What Oglesby witnessed as a ruling-class fracture was, underneath, a structural reorganization driven by deeper forces: the crisis of profitability in the 1970s; the collapse of U.S. industrial supremacy; the rise of globalized production; the financialization of everything; the inability of the old New Deal order to contain either colonial revolt abroad or Black rebellion at home. These were not random shocks. They were the material conditions that compelled the white ruling class to fuse its warring factions into a single, crisis-governance apparatus with three centers of gravity — finance, force, and information — each disciplining the others, each indispensable to the survival of the whole.

And that fusion has now matured. It governs us every day. The modern U.S. state is no longer the polite Atlanticist oligarchy Oglesby feared, nor the Wild West paramilitary frontier he documented, nor the techno-utopian fantasy Silicon Valley once advertised. It is all three at once — a triune leviathan that privatizes war, automates repression, monetizes public life, and cloaks its brutality in the sterile language of markets and innovation. A state where Wall Street extracts, the Pentagon enforces, and Silicon Valley surveils — seamlessly, algorithmically, and with a level of coordination Oglesby could only have guessed at in the 1970s.

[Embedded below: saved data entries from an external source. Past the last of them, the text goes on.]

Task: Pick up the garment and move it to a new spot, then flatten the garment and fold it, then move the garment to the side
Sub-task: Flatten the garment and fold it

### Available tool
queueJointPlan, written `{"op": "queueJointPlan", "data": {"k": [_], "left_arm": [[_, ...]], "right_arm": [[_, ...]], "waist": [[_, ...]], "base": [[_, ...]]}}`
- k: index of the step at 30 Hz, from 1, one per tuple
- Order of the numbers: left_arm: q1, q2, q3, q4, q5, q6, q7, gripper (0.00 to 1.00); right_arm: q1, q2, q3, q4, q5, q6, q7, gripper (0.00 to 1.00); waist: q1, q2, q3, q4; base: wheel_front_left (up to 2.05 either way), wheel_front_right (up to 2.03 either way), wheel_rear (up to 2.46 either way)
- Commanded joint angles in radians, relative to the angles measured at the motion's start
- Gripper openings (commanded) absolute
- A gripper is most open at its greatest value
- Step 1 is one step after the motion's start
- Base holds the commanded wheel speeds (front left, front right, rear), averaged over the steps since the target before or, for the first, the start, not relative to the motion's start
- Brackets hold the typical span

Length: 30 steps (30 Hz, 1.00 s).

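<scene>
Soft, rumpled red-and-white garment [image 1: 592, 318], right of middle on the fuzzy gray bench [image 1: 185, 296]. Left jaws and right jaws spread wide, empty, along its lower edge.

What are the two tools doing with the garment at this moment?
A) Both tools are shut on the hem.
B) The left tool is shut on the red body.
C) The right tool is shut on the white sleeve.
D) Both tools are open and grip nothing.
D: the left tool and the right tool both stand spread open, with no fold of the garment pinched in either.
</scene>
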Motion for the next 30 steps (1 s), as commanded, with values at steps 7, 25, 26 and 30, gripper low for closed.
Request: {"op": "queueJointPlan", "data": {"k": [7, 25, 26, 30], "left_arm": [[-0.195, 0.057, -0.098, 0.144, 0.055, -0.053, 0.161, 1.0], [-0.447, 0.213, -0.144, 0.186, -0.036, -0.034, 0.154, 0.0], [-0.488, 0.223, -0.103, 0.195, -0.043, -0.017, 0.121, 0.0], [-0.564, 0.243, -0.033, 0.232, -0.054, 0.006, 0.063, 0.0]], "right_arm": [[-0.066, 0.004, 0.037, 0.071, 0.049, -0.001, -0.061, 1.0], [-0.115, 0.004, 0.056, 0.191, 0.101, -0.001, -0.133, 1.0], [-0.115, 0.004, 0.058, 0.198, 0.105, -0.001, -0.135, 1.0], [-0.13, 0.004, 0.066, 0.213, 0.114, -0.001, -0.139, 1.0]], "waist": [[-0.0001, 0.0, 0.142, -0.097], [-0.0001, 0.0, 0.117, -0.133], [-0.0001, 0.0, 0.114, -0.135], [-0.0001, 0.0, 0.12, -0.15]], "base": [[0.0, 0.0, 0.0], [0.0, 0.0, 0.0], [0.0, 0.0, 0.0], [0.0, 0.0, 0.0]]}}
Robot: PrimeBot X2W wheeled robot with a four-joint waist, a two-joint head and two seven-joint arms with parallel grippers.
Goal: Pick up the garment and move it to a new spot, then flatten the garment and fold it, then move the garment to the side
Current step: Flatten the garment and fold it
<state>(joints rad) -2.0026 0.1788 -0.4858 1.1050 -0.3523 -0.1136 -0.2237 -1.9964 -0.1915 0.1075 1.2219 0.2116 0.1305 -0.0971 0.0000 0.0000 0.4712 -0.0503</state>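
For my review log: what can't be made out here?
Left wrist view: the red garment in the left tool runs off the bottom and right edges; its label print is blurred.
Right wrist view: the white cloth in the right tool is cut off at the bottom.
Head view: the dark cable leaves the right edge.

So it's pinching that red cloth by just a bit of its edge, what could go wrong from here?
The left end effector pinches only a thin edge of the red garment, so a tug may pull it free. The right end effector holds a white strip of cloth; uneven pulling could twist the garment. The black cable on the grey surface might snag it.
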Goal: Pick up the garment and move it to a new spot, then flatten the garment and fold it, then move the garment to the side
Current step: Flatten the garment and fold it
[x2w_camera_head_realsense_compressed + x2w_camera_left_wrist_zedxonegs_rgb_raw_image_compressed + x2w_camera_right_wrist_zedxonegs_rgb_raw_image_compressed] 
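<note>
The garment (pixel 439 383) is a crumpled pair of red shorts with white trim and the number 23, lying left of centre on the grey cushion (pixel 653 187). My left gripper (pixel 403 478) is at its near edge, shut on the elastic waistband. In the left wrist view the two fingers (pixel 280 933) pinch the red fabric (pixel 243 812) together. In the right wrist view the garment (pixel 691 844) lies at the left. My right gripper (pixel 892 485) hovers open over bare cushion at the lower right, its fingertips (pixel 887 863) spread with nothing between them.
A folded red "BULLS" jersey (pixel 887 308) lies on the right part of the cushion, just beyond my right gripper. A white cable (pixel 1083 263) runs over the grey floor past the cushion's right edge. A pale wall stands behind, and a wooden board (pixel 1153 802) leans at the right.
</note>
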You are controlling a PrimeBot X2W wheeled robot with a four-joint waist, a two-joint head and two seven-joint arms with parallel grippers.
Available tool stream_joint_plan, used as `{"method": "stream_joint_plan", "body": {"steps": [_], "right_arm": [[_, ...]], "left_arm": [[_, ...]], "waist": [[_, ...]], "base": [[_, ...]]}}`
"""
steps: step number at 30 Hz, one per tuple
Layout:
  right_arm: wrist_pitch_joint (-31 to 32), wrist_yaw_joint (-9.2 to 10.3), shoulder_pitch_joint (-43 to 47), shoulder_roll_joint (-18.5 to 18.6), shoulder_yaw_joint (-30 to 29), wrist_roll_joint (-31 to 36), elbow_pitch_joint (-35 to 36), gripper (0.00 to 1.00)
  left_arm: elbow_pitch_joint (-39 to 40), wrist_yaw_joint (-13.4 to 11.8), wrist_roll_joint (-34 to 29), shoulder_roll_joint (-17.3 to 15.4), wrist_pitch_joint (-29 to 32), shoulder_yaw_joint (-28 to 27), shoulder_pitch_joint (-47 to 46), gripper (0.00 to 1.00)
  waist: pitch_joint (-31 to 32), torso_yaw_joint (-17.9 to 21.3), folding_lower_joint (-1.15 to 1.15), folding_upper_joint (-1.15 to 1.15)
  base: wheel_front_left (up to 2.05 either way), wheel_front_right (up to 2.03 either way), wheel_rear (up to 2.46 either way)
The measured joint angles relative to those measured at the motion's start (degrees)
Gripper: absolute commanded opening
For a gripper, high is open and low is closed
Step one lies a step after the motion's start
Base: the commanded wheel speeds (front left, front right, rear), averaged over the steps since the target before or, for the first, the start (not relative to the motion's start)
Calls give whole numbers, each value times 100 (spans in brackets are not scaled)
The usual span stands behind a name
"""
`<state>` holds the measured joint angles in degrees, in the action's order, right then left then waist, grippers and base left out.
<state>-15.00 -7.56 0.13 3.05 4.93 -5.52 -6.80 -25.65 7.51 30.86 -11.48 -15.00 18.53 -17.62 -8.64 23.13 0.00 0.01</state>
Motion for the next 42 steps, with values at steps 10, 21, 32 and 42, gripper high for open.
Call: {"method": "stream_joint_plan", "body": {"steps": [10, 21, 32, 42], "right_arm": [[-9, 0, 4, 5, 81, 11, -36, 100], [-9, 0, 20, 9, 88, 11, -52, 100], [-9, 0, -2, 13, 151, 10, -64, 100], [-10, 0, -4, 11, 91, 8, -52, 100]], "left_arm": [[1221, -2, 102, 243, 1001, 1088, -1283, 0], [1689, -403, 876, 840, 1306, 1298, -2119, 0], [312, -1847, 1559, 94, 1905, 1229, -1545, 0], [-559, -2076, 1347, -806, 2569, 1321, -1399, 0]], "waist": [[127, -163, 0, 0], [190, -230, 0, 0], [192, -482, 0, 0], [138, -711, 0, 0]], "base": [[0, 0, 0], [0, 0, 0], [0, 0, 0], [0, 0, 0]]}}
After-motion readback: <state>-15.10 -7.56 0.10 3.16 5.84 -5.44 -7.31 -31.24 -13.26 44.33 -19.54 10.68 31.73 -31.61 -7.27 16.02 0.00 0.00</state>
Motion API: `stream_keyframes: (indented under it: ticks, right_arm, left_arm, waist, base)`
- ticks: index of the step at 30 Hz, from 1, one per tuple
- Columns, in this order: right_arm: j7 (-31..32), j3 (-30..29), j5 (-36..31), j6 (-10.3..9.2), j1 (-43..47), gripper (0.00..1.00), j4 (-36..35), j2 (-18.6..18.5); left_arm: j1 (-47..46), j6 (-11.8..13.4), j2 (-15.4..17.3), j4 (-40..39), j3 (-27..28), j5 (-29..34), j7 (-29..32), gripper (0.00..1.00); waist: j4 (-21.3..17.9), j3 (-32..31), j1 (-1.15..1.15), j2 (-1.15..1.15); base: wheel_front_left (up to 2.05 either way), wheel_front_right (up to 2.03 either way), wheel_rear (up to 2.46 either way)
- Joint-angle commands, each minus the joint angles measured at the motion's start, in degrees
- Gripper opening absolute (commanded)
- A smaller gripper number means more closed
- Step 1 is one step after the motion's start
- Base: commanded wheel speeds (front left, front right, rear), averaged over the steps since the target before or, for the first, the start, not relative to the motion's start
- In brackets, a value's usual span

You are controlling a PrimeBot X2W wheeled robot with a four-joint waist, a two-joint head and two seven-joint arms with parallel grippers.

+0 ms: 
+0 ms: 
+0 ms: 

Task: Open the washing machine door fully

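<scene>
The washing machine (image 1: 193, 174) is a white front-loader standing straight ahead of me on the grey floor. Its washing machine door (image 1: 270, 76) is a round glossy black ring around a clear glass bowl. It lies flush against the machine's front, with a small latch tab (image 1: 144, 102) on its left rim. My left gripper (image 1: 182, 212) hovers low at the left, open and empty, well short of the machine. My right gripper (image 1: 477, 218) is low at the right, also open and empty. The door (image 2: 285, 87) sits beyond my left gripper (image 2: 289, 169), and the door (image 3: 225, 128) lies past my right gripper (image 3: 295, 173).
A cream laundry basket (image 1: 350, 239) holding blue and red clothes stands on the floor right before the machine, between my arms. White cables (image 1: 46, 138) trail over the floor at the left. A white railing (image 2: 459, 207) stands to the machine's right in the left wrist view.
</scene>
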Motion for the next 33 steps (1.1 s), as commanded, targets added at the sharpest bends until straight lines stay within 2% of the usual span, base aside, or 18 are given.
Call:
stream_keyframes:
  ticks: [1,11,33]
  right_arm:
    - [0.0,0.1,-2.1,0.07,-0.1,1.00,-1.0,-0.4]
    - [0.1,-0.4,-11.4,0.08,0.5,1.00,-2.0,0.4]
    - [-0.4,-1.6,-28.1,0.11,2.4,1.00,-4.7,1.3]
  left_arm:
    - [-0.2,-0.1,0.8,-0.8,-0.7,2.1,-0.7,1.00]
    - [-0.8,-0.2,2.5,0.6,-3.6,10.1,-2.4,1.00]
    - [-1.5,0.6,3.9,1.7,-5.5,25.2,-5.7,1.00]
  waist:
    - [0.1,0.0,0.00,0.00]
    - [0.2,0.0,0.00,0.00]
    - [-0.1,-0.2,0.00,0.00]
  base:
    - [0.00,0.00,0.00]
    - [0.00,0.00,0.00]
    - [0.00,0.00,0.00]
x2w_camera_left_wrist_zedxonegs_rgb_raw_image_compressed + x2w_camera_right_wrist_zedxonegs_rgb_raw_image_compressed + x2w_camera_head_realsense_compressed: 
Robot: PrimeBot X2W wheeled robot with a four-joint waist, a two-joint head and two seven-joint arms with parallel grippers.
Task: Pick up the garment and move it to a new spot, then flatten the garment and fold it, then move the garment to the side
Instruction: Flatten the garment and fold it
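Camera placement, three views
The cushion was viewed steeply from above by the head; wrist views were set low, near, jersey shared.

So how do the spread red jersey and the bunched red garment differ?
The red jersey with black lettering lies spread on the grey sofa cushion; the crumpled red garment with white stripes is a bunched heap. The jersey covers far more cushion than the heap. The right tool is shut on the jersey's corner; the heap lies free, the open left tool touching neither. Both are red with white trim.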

Yet the triumph of this triumvirate does not signal strength. It signals fragility. A ruling class that must merge finance, militarism, and digital surveillance into a single apparatus is not a confident class. It is a class running out of historical options. A class frightened of losing the world it built on genocide, stolen land, and stolen labor. A class forced to rely on hyper-policing, disinformation, sanctions warfare, ecological destruction, and algorithmic control just to maintain the appearance of order. A class whose contradictions sharpen by the day — between finance and oil, between militarists and technocrats, between Silicon Valley’s global circuits and the nationalist demands of declining empire.

And across this landscape of elite panic, the oppressed continue to move. The global South rejects U.S. hegemony. Black liberation struggles re-emerge in new forms. Workers from Alabama to Bangladesh resist with the same clarity that once terrified the Rockefeller Foundation and sent the FBI into Black neighborhoods with rifles and fear. Every crisis the ruling class faces — from ecological collapse to multipolar realignment — deepens the internal fractures Oglesby first mapped. And every fracture is a political opening for those building a world beyond empire.

This is the gift Oglesby ultimately leaves us: not a blueprint for reform, not a plea for the restoration of American democracy, but an X-ray of a system that has always governed through conspiracy, violence, and internal war. He gave us the skeleton of Yankee–Cowboy America. History gave us the flesh of the technofascist empire that followed. And the global struggles of the twenty-first century will decide whether that empire devours the world — or whether, as in every previous epoch of human history, the oppressed tear down the old order and build something worthy of the people who suffered under it.

In that sense, this review completes the circle. Oglesby charted the ruling-class conflicts of his era. Weaponized Information reveals the system those conflicts ultimately produced. And in doing so, we arm ourselves — and anyone willing to fight — with the clarity needed to strike at the empire’s weakest points, wherever they appear, whenever they open. Because the white ruling class is not eternal. Its power is not divine. Its institutions are not immutable. And its technofascist reign, born from crisis, will end in crisis — so long as we organize, so long as we study, so long as we refuse to mistake the empire’s panic for permanence.